For most professional services execs, anticipating the work involved in a rebrand may be analogous to a kid standing before a messy room, with a parental edict that it Needs.To.Be.Cleaned.
Where to even begin? What gets tossed, what gets saved? And why, exactly, does it need to be done in the first place?
As a parent, I have the reasons for cleaning the room down pat. Explaining to a busy executive why it might be time for a rebrand—that’s a more involved conversation. Particularly when all seems to be going well with business: revenues are stable; growth is stable, recruiting—stable. But therein lies the problem—stable doesn’t equal growth.

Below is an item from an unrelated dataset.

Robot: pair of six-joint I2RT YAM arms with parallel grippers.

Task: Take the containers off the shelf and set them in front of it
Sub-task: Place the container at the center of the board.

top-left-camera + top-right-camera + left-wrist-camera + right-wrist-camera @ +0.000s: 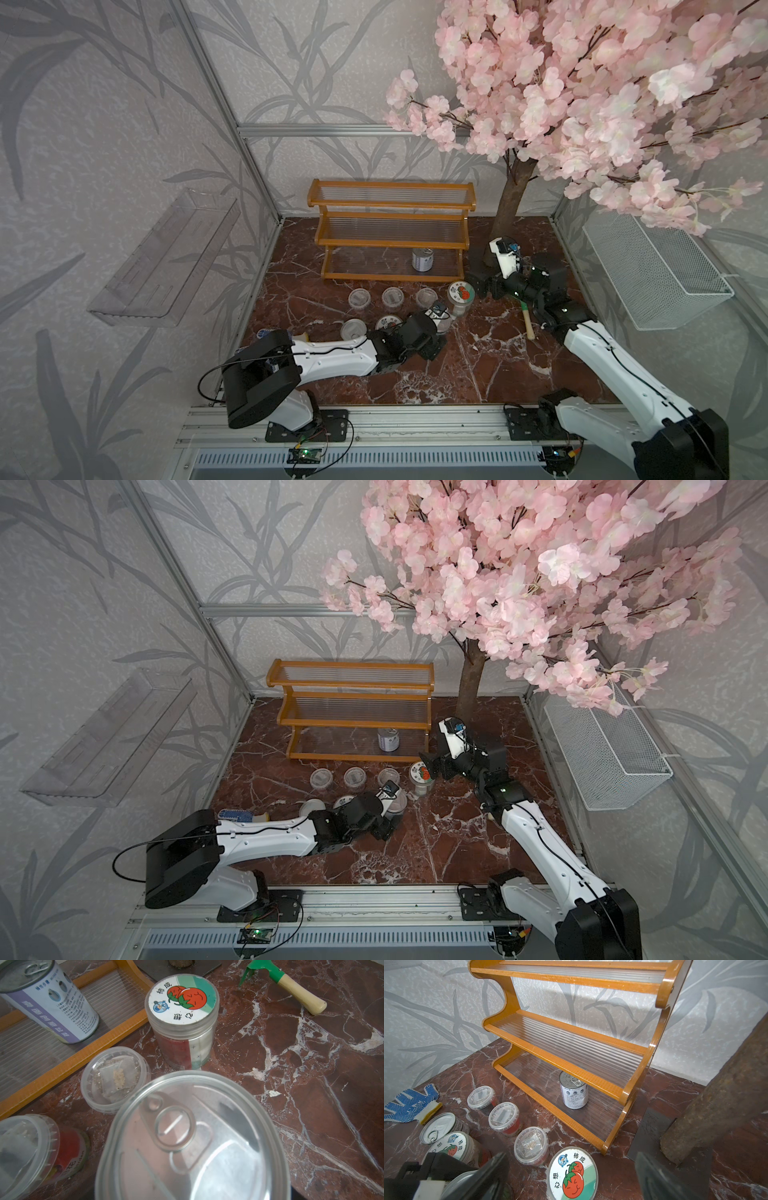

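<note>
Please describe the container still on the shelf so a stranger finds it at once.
Look at the orange-brown wooden three-tier shelf by the back wall. On its lowest clear ribbed tier stands a silver tin can with a white-and-purple label. The other containers all stand on the marble in front.

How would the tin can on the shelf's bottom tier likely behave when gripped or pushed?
The tin can looks rigid metal, so probably won't crush. Its smooth round wall may slip; tipped over, it would likely roll.
</note>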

Further, it leaves us out of sync with changing market conditions and the evolving needs of our clients. New competitors, varying customer tastes, disruptive technologies—a whole host of factors are continually altering the dynamics of the marketplace. In this dynamic environment—the firm that fails to adapt, loses.
Adaptation takes more than refreshing tired corporate colors or redesigning an outdated logo. It takes strategy.
The Rebrand Building Blocks
Firms facing a rebrand need to approach the process understanding the optimal sequence of steps, or building blocks.
While these essential elements of a rebrand may be familiar (research, communicate, market) there are nuances that may not be immediately obvious to even the most veteran executive. It is these subtleties that mean the difference between a rebrand that wows! and one that wanes.
Building Block #1: Research your Brand
There’s an old saying: “You don’t know what you don’t know.” I’ve often thought that this is nowhere more true than in business. Sure, you may know where your firm is headed, and you may know what you need to do—operationally and even strategically—to get there. But do you know what you don’t know?
The only way to answer that question is to go to the source—your target audience. That’s why the first building block of a successful rebrand is to map your firm’s direction to that of your target audiences. Knowing where your audience is headed, and molding your brand so it is in sync, will result in rebrand that delivers a return on your rebrand investment.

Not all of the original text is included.